<<<<

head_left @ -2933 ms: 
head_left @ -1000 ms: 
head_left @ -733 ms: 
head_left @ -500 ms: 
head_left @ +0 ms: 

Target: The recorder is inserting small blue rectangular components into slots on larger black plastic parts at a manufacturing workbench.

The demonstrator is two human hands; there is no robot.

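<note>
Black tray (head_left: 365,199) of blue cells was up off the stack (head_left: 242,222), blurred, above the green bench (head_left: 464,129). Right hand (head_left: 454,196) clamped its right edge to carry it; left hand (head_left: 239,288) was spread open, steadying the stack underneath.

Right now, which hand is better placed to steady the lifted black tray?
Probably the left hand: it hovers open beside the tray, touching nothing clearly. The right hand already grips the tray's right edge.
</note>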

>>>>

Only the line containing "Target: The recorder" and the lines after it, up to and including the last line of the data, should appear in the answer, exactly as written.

Target: The recorder is inserting small blue rectangular components into slots on larger black plastic parts at a manufacturing workbench.

The demonstrator is two human hands; there is no robot.

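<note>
Black tray (head_left: 365,199) of blue cells was up off the stack (head_left: 242,222), blurred, above the green bench (head_left: 464,129). Right hand (head_left: 454,196) clamped its right edge to carry it; left hand (head_left: 239,288) was spread open, steadying the stack underneath.

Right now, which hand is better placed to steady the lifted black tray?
Probably the left hand: it hovers open beside the tray, touching nothing clearly. The right hand already grips the tray's right edge.
</note>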

This output is complete.